La taille de fichier cible s'impose quand une limite d'envoi ou un budget de performance fixe un plafond précis : vous annoncez le chiffre et laissez l'outil converger vers lui plutôt que de tâtonner avec le curseur.
Un exemple concret
Supposons qu'une photo d'appareil s'exporte à 3,8 Mo et 4032×3024 pixels, alors que la page ne l'affiche jamais qu'à 1200 pixels de large. Choisissez qualité + dimensions, plafonnez la largeur à 1200 et réglez la qualité autour de 80 %. Le panneau de résultats indique la nouvelle taille, le pourcentage économisé, les dimensions finales et le nombre d'itérations d'optimisation effectuées. Un fichier parti de 3,8 Mo tombe souvent sous 300 Ko, soit plus de 90 % de moins, sans perte visible à la taille réellement consultée.

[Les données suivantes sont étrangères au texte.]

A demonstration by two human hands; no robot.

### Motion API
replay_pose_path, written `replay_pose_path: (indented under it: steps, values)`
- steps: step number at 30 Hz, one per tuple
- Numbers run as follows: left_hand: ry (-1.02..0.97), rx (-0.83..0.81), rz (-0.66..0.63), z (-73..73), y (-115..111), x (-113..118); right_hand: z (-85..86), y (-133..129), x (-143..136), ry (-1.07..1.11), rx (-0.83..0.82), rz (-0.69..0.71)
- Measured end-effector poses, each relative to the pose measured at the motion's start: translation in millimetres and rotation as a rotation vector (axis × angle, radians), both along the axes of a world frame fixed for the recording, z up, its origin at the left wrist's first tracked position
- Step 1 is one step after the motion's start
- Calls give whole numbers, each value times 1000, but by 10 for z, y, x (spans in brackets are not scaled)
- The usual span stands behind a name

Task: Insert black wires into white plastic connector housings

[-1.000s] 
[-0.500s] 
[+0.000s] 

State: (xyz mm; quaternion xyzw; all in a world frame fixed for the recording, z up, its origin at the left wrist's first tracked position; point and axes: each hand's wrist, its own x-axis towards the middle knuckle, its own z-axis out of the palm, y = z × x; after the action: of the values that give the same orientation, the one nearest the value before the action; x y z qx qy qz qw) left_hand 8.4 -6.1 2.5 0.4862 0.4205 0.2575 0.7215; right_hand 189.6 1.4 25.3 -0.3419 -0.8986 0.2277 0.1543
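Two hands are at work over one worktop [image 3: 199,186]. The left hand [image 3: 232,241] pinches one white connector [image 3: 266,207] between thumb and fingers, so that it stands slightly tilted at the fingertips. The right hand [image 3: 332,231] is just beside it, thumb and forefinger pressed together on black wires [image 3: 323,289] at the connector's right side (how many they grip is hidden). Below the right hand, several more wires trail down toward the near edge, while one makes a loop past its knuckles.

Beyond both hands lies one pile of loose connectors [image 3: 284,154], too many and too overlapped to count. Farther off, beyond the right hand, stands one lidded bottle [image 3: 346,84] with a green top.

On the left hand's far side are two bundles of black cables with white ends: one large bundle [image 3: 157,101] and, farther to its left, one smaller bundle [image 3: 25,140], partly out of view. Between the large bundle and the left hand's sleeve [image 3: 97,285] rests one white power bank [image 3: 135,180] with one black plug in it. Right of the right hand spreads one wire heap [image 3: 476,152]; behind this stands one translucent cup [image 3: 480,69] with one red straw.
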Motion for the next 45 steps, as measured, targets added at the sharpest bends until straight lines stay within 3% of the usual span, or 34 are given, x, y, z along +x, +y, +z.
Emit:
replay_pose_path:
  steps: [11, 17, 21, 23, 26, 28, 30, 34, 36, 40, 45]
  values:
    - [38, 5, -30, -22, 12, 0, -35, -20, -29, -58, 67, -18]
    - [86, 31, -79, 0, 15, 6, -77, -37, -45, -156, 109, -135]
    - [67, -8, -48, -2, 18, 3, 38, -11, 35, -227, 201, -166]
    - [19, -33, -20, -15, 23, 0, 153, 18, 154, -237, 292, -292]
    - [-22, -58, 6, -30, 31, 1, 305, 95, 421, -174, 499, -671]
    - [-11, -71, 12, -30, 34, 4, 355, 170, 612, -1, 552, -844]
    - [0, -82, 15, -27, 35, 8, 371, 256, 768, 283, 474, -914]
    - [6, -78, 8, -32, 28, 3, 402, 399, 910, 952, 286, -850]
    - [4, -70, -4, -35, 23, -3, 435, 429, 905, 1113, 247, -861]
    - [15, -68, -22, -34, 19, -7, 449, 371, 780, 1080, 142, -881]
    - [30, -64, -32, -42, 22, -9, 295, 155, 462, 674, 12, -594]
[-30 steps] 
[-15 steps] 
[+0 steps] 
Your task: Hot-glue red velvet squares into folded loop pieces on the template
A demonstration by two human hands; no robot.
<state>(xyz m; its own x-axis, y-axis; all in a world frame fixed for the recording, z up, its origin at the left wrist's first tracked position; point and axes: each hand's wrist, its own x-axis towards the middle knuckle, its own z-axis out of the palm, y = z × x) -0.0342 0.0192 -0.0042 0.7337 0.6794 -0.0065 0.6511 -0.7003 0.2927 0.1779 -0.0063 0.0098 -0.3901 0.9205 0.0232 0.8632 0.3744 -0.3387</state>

Formats, transparence et compromis
La compression est un compromis : chaque cran de qualité en moins écarte du détail impossible à récupérer, d'où le caractère avec perte de JPEG, WebP et AVIF, parfaits pour les photographies. Le PNG est sans perte et conserve chaque pixel intact, ce qui convient aux logos, captures d'écran et dessins au trait, mais limite sa réduction. WebP et AVIF surpassent généralement JPEG à qualité visuelle égale.
Attention aussi à la transparence : PNG et WebP embarquent un canal alpha, alors qu'enregistrer une image transparente en JPEG comble les zones translucides par un fond uni. Lorsque le résultat serait plus volumineux que la source, l'outil le signale pour que vous gardiez l'original.